* **Task requirements**
Could you copy every line from the material below in which "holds" appears?

* **Stored data**
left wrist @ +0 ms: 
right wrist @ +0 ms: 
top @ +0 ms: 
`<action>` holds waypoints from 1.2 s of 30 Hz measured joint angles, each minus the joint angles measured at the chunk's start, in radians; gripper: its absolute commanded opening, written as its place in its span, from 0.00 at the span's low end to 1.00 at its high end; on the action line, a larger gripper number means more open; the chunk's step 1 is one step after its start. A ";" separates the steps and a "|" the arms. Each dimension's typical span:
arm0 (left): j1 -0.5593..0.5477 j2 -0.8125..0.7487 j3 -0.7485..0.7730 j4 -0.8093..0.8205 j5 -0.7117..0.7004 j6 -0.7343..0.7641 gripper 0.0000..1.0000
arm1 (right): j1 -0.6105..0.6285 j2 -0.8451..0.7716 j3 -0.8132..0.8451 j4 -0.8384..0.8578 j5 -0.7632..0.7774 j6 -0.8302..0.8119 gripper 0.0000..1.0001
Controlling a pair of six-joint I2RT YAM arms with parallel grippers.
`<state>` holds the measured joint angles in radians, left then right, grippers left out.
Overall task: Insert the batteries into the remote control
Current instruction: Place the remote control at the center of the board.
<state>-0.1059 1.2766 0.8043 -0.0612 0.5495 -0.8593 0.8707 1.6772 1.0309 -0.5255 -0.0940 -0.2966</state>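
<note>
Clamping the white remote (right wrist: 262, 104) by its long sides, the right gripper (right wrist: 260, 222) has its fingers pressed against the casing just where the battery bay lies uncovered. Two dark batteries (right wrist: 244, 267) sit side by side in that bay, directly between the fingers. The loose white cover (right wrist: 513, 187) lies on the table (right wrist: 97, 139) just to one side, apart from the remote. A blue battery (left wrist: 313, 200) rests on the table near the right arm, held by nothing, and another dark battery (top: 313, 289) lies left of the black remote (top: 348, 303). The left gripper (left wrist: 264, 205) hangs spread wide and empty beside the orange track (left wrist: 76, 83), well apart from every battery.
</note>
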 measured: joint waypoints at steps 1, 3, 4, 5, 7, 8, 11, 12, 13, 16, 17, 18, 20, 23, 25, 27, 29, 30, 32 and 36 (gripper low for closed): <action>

* **Output of the task**
`<action>` holds waypoints from 1.2 s of 30 Hz measured joint angles, each minus the joint angles measured at the chunk's start, in radians; gripper: its absolute commanded opening, written as its place in its span, from 0.00 at the span's low end to 1.00 at its high end; on the action line, a larger gripper number means more open; the chunk's step 1 is one step after its start. A ";" separates the steps and a "|" the arms. Each dimension's typical span:
`<state>` holds the measured joint angles in radians, left then right, grippers left out.

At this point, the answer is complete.